Post Sun, Dec 18 2016, 4:54 am
salt wrote:
My DD (15) is also shy and reluctant to bring friends because we do things differently in our house. She'll happily go to friends houses. She has a bunch of new friends now cos she's started a new school, so it's coming up a lot now.

for eg. ALL the other girls in her class eat lunch off disposables and we eat off real plates.
ALL the other girls take a frozen schnitzel out the freezer and put it in the microwave, but we don't have a microwave.
ALL the other girls have a tidy living room, but we have games out on the floor.

Of course I take the "ALL" with a pinch off salt. Try and see if it's something like that that's bothering your DD - if so, you then have to decide if it's something you'll change so she feels more comfortable, or persuade her that it shouldn't bother her.
I said I'll buy some veggie schnitzels for her to eat if she brings a friend round, but I won't get a microwave, she'll have to be ok with heating it up in the oven, and eating off a regular plate.

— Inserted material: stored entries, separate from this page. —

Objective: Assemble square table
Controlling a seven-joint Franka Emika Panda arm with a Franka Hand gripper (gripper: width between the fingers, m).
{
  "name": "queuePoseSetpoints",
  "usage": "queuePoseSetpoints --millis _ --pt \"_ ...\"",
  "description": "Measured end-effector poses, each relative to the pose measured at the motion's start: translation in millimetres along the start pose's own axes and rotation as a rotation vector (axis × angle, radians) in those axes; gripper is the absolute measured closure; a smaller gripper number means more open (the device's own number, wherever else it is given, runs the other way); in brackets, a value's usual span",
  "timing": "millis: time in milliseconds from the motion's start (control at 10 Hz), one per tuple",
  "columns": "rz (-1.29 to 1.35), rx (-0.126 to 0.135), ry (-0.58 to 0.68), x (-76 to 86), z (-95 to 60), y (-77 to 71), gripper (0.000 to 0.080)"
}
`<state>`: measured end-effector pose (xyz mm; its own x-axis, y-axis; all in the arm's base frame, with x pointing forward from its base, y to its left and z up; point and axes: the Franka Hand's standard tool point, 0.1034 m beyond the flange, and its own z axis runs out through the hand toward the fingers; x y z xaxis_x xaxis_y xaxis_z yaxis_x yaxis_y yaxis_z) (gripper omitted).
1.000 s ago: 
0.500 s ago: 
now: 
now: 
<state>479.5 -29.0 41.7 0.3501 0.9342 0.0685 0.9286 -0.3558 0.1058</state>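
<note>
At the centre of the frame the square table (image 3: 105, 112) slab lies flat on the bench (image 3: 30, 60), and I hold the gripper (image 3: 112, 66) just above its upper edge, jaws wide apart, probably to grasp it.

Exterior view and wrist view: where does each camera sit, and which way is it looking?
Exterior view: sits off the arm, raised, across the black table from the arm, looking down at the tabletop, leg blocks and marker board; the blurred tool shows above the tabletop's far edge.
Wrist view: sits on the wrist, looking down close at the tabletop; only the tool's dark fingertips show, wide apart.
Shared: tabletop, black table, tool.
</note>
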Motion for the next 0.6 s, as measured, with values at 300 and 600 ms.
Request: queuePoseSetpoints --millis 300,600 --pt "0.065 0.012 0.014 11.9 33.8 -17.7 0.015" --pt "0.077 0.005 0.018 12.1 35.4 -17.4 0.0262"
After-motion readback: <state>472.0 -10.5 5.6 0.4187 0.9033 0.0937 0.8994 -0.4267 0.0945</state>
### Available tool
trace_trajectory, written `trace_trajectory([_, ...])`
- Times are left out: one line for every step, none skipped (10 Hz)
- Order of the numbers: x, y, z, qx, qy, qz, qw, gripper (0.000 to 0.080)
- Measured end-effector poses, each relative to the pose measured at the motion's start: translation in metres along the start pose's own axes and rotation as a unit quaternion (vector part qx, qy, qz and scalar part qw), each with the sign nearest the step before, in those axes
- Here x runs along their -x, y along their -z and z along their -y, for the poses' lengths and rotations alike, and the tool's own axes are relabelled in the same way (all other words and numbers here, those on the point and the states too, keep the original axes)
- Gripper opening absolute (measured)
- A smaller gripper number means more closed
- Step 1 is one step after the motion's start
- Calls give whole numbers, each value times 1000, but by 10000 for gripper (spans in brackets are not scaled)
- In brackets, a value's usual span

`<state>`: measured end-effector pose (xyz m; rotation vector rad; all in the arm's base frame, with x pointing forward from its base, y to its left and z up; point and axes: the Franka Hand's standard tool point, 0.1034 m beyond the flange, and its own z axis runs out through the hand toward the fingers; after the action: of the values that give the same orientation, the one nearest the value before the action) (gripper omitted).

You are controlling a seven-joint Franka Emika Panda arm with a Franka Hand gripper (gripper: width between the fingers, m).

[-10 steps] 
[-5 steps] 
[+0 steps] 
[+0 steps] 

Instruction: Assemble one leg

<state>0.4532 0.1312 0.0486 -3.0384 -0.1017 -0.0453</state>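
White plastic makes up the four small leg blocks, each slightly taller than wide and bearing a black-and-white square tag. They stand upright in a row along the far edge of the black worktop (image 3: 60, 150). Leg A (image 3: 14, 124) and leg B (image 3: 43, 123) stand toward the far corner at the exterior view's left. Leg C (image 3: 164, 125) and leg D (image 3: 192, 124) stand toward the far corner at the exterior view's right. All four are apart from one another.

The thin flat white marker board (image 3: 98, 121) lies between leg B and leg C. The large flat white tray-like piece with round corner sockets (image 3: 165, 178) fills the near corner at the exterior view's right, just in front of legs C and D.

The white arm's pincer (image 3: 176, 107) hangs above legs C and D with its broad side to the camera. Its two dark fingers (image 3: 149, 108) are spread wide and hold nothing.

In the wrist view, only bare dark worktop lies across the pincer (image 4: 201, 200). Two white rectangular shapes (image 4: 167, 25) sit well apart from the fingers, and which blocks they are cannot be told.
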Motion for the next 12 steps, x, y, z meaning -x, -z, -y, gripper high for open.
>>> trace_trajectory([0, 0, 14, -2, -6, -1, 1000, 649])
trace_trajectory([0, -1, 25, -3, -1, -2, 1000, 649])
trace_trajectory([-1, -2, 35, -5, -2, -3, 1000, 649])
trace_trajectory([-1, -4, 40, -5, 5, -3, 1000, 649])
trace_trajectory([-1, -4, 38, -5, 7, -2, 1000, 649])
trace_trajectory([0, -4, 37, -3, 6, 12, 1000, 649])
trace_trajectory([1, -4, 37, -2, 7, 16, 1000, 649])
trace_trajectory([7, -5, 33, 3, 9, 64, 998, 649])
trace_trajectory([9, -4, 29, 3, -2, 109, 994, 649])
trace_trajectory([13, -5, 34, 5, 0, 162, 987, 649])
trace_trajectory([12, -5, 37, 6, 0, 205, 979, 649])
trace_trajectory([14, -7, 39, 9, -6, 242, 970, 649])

I would say give her time, and let her do what she feels comfortable with.
Does she feel she's missing out, or is she happy with this. If she's happy, I would leave her be.


I have nothing to add but OY does it bring back the total embarrassment I felt about my parents at this age. I wanted to melt into the floor at the thought of them interacting with my new friends. And of course looking back they were perfectly within the realm of normal. such a terrible age when everything is life and death like a microwave.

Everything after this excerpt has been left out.